Correio Braziliense
postado em 10/04/2020 04:05
Clarice no caderno
Nas décadas de 1960 e 1970, era comum no Rio de Janeiro os professores pedirem aos alunos que entrevistassem os escritores. E eles povoavam a capital dos cariocas; alguns eram os maiores do modernismo e da história da literatura brasileira: Carlos Drumommd de Andrade, Vinicius de Moraes, Nelson Rodrigues, João Cabral de Melo Neto e Clarice Lispector.
Narrei, neste espaço, a tentativa da garota Beth Ernest Dias, futura flautista, de entrevistar Dalton Trevisan. Mas ela só recebeu como resposta um calhamaço de matérias jornalísticas nas quais o Vampiro de Curitiba ressaltava a aversão extrema a qualquer exposição pública.
Pois bem, no livro Todas as crônicas (Ed.Rocco), Clarice reproduz uma dessas entrevistas feitas para um caderno de estudantes.
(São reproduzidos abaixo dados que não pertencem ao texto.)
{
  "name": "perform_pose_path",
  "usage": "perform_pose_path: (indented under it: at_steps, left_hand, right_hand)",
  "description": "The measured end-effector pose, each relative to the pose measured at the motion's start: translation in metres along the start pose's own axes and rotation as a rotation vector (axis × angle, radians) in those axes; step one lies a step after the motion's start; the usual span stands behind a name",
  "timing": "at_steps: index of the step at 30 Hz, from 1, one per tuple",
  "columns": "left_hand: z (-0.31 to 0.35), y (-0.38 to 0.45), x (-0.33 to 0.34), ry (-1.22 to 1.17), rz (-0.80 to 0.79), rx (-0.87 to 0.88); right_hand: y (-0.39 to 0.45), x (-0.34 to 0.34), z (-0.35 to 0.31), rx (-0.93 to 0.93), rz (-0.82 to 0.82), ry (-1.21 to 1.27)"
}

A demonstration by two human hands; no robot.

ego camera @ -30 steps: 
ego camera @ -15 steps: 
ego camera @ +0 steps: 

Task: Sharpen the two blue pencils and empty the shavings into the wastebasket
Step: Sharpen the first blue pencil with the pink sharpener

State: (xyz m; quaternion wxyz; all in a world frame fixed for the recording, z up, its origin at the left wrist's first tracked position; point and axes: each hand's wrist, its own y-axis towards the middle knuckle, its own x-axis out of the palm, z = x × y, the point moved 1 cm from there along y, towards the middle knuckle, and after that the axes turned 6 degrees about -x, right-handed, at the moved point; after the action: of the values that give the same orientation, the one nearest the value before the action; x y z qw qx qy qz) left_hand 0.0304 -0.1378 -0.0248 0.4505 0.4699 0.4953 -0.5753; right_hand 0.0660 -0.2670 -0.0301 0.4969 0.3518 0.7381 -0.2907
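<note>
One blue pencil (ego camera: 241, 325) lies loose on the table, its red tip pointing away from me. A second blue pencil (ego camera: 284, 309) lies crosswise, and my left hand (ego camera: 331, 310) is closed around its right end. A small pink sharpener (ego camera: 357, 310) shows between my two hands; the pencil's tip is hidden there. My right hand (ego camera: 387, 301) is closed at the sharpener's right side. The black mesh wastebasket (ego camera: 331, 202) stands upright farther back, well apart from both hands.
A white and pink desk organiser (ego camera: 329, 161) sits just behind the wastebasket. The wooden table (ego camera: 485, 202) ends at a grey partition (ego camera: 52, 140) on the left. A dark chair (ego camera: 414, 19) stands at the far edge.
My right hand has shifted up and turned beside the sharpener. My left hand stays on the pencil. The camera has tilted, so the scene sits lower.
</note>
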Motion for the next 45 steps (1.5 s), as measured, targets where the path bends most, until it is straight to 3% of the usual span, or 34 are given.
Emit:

Recomendo vivamente a leitura do tijolaço de mais de 700 páginas. É uma aventura metafísica a partir de situações triviais.
As perguntas são rápidas e as respostas de Clarice, também. Ao ser indagada sobre qual é a coisa mais antiga do mundo, ela responde: “Poderia dizer que é Deus que sempre existiu”. “E qual a coisa mais bela?” Indaga o entrevistador. E Clarice fulmina: “O instante da inspiração”.
Na verdade, Clarice havia dito, em uma das crônicas: “Inspiração não é loucura; é Deus”. O estudante emenda uma pergunta no tema: “E quando Deus criou o universo, não o fez no momento de Sua maior inspiração?” Clarice não foge: “O universo existiu. O cosmos é Deus”.
Ao ser interrogada sobre qual das coisas é a maior, Clarice não tem dúvida: “O amor que é o maior dos mistérios”. “E qual seria o sentimento mais constante?” Clarice gostaria de dar outra resposta, mas aponta: “O medo. Que pena que eu não possa responder: é a esperança”.
“E o melhor dos sentimentos?” “O de amar e ao mesmo tempo ser amada, o que parece apenas um lugar-comum ,mas é uma de minhas verdades.” “Qual o sentimento mais rápido?” “O sentimento mais rápido, que chega a ser apenas um fulgor, é o instante em que um homem e uma mulher sentem um no outro a promessa de um grande amor.”
É impressionante como Clarice se revela mesmo em um questionário para estudantes. Ao ser provocada a nomear qual é a mais forte das coisas, ela diz: “O instinto de ser”. “O que é mais fácil de se fazer?” “Existir, depois que passa o medo.” Ela tinha sabedoria, mas não a do bom senso; e, sim, a de uma vida experimental. “Qual a coisa mais difícil de realizar?” “A própria felicidade, que vem do conhecimento de si mesmo.”